The scream woke me up. I shuddered, shook my head at the horror of the nightmare and fell back into sleep – and  back into the dream.

The cutting man was still there. Not a gloater, he was nothing like Hollywood Evil. Just a man with a grim task to do. His knife looked like a scalpel, blood ran from my cuts. Why was he doing this? Why didn’t I fight back? If he was the thief the dream insisted he was, why didn’t he just take something and go?

I woke up so quickly at my second scream the sound was still in my room. I was sweating, my heart raced. The cuts burned but I couldn’t see the blood in the dark. My sleep was as deep rooted as the dream inside me and again I fell back into both.

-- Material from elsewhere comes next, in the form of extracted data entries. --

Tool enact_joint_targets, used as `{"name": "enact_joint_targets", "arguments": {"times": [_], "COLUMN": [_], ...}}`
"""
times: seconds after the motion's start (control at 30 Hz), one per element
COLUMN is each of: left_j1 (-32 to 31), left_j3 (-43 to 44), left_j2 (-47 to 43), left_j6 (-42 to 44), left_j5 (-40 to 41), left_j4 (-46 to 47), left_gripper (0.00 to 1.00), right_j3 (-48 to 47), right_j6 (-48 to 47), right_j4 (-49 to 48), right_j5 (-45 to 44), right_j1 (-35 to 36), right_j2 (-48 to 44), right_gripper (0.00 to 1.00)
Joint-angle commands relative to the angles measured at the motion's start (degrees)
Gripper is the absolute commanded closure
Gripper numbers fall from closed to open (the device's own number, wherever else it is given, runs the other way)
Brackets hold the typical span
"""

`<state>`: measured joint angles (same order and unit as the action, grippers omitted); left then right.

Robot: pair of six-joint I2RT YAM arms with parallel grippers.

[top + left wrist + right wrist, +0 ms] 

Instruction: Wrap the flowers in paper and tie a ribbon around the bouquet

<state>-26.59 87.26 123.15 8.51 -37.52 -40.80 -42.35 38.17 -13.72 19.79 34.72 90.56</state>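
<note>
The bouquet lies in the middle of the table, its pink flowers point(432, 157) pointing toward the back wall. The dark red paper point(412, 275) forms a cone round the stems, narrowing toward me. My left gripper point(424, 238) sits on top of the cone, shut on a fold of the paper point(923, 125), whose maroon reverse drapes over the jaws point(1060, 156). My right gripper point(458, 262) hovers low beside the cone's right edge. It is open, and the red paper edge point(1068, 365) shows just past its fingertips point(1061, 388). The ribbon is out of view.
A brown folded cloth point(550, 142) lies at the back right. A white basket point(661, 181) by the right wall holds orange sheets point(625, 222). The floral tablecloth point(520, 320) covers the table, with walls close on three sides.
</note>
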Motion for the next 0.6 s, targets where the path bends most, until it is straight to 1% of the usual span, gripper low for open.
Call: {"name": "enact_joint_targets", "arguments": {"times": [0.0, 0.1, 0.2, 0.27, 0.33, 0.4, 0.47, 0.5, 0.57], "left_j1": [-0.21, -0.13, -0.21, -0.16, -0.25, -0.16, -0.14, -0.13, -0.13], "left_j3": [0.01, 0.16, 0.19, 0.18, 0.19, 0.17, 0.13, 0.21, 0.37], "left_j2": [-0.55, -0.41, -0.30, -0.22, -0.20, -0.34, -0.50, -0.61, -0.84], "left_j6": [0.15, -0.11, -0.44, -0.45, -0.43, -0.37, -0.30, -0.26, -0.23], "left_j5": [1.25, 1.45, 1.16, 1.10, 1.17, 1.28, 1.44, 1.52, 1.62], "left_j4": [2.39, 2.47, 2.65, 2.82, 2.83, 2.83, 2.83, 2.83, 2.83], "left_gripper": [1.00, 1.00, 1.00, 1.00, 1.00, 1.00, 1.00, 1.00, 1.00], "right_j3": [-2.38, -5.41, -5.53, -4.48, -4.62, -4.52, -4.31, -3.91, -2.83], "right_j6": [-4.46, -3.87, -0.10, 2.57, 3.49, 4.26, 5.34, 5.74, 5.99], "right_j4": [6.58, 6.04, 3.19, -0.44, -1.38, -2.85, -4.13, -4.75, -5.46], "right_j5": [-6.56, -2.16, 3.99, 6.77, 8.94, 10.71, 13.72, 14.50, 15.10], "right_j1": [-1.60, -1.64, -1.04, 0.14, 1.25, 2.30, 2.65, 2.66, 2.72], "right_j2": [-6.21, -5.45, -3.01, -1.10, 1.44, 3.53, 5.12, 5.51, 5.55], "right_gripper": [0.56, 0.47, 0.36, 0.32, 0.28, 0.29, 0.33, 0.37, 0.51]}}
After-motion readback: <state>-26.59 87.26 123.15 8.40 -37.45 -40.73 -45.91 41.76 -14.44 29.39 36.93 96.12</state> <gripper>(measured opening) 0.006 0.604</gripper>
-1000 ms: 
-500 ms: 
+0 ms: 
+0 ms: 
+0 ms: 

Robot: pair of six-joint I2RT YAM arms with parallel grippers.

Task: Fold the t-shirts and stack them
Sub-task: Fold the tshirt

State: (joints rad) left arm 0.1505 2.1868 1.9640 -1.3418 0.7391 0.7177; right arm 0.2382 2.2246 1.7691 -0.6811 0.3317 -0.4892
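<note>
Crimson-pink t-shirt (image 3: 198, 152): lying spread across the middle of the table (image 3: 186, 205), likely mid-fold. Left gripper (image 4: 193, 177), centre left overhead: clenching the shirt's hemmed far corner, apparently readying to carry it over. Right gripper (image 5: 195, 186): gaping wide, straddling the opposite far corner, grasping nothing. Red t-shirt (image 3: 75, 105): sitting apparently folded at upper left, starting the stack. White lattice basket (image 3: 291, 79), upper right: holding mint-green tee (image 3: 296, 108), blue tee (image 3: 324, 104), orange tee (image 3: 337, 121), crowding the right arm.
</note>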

The third time I screamed myself out from under his knife I forced myself out of bed, went to the the bathroom, walked the rooms in my apartment until I was sure I would not again fall prey to the grim shadowy man wielding his scalpel. It took a while to work and there was little sleep left when I finally went back to bed.

Three hours later my alarm went off. I got up, dressed, and headed to the medical center to repeat an ultrasound of my liver I’d had two weeks earlier.

–––

The first ultrasound was routine, a periodic check for tumors in case the cancer that was the cause of my liver transplant had resurfaced. The scenario was unlikely – I’d had many tests before and they showed nothing. Statistically the odds of recurrence were low. I sailed in and out that morning thinking about where to go for breakfast after the tech wiped the goo from my belly.

A few days later the report showed no sign of tumors and hooray for that. But a footnote noted something… what exactly? They weren’t sure. Something to do with the bile duct? My bilirubin (bile levels) had been elevated lately. Was the duct bent? Was it keeping bile from flowing out of the liver? The doc ordered a second ultrasound.

A bit of liver transplant plumbing: When surgeons install a new liver they hook up all the arteries and veins and other connectors on the new organ to the same pipes and fittings the old liver used. If they didn’t, well that would be like installing a new carburetor in an auto engine without hooking it up to the fuel line and manifold. Neither human nor car would go anywhere.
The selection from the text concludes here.